犯人、分かっちゃったかも

◇8月10日

 

 黒は朝七時に目覚めた。いつも通りの時間だ。

 しかし彼女はいつまでもベッドから出ず、ぼんやりと考え事をしていた。一連の騒動についてだ。


 果たして犯人はいつまで、あたしに嫌がらせを続けるのだろう。

 犯人は誰なんだ? 何を恨んでいるんだ?


 らちが明かない。


 黒はようやくベッドから出た。そして今日はどう過ごそうか考えた。予定は特にない。


 けっきょく、スマホのゲームをやり始めると止まらなくなってしまい、昼過ぎまで時間を潰してしまった。


 お昼ご飯にチャーハンを食べて、その後は自室でパソコンを開き、Amazonプライムビデオで映画を見た。

 観終わって少しすると、黒は「そういえば」と思った。


「昨日、灰原先輩からDVDを借りていたな……」


 スクールドキュメンタリー映画『なないろの青』が収められたDVDを、昨日借りたのだった。正確に言えば、無理やり押し付けられたのだ。


 しょうじき言って観るのはだるいのだが、感想を言うと約束してしまった手前、黒は不承不承それを鑑賞することにした。


 部活の活動を中心に撮影されたその映画は、なかなかどうして、よくできていた。海高の生徒の日常を映した内容なのに、不思議と退屈しない。

 海高に生きる一人ひとりに違った色があって、それらはどれも尊い輝きを放っている。誰一人として、無色透明な存在なんていないんだ。そんな作者の思いが、画面を通して伝わってくるようだった。


 ドキュメンタリーって、もっと感情のない記録物だと思っていたけど、考えを改めたほうがよさそうだと黒は思った。


 この映画を作った灰原と白には、間違いなく才能がある。
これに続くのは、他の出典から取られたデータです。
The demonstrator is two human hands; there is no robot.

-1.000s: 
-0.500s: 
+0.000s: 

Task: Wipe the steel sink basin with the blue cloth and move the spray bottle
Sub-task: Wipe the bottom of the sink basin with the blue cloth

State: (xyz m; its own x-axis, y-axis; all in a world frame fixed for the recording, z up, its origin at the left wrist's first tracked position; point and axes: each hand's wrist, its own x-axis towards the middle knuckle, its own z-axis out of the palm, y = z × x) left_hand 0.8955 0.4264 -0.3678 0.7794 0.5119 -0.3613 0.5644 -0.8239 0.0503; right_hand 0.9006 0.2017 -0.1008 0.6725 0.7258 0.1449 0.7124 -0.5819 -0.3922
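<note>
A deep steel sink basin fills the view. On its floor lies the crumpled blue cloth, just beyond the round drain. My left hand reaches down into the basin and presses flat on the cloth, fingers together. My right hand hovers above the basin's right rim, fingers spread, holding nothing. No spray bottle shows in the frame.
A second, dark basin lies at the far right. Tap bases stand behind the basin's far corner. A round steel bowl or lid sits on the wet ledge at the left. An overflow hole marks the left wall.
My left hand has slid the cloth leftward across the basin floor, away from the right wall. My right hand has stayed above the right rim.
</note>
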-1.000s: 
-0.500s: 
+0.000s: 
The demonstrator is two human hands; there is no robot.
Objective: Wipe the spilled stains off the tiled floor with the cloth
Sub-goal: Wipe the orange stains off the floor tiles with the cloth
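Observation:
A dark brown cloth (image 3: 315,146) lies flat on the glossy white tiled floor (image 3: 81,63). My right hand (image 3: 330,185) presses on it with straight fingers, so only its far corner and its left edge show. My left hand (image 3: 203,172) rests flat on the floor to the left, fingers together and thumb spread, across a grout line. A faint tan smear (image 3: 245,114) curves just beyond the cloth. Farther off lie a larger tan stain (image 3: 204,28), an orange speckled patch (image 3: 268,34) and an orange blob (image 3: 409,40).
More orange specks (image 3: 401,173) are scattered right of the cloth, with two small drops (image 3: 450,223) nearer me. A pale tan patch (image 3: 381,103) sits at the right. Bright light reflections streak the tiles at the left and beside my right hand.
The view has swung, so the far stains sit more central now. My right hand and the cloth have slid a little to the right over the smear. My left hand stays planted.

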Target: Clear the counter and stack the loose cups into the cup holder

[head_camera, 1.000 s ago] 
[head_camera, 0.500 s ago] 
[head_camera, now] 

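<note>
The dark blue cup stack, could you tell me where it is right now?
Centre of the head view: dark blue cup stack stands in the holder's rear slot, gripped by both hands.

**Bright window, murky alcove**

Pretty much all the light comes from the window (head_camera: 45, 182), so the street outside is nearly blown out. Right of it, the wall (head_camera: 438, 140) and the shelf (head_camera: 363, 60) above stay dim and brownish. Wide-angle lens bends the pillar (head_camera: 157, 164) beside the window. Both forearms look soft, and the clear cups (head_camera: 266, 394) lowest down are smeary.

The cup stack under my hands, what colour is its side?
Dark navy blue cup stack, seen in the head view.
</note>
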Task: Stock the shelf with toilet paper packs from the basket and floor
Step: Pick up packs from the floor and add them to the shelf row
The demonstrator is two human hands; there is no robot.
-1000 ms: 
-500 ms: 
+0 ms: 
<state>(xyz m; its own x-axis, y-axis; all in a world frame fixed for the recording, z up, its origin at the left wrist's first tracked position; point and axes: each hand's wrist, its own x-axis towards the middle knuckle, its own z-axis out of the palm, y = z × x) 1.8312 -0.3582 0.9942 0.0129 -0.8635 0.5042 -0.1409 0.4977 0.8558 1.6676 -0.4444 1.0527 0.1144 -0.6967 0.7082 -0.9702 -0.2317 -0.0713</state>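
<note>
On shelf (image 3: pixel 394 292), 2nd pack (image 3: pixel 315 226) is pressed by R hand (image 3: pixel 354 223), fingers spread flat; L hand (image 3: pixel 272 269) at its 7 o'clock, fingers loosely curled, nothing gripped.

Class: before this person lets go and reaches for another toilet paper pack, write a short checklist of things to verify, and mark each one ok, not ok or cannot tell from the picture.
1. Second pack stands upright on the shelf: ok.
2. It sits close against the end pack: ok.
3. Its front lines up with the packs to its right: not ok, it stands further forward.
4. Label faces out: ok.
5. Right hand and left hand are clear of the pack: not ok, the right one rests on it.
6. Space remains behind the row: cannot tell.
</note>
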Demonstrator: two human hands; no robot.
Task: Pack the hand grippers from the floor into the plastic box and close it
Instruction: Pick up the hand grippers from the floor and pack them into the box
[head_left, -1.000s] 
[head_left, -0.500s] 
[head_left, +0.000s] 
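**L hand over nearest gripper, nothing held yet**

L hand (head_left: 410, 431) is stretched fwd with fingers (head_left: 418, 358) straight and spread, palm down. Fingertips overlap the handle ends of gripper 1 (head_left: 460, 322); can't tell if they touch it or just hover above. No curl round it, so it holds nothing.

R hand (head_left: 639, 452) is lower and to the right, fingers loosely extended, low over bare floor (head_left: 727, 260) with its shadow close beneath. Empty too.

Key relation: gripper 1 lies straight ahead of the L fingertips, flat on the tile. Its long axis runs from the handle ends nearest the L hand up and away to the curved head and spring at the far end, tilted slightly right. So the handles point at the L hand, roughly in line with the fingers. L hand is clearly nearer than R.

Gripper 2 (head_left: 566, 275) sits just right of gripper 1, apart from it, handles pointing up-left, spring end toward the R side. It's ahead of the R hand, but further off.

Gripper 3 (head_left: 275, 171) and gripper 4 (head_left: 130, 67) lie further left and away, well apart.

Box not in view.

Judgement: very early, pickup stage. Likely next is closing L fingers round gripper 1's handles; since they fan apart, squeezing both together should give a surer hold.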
二人に拍手を送りたい。


 黒は夢中で、映画を観続けた。


 映画には、それぞれの部活の独自の風習や雑学など、興味を引く要素がたくさん詰めこまれている。


「お」


 映画は、パソコン部を取材するパートに入った。部長の桃田が、カメラに向かって部活での活動を語っている。


『――そんなわけで俺たちは、高度情報化社会に適応するため、日々厳しい訓練を行っている。ハッキリ言ってレベルは高い。遊び半分の気持ちなら、入部はごめんこうむるね。ただし女の子は素人でも歓迎』


 嘘っぱちじゃないか。じっさいの彼らは、ただ集まってゲームをしているだけだ。本当のことを言っているのは「女の子歓迎」の部分だけだ。


「おいおい……。パソコン部のくせに、ITリテラシーがなってないぞ」


 黒はそう呟いて苦笑した。

 というのも、アジト内の設備を紹介するシーンで、ルーターに貼られたシールをカメラがバッチリ捉えてしまっているからだ。そのシールには、Wi-Fiのネットワーク名とパスワードが記されている。カメラに映すべきではない情報である。


「しっかりしてくれ、桃田部長」


 しかし意外なことも知れた。桃田は実は時間に厳しい人間で、必ず放課後10分以内にはアジトの鍵を開け、そしてパソコン類の電源を立ち上げるのだという。風邪でもひいて学校を休まない限り、必ず桃田が職員室から鍵を受け取り、アジトの鍵を開ける。


 そういうところは部長らしいなと、黒は笑みをこぼした。


 パソコン部の次は、生徒会のパートが始まった。このパートは、すでに以前チラッと見ている。黒の持つ鍵が複製されたスペアキーである可能性を説明するために、灰原が見せてくれたのだった。


 そして、そのシーンがやってきた。


「……」


 黒は、なにやら頭に引っかかるものを感じた。


「……まさか」


 黒は映像を停止させた。それから、パソコンのDVDドライブからディスクを取り出すと、その表面をまじまじと眺めた。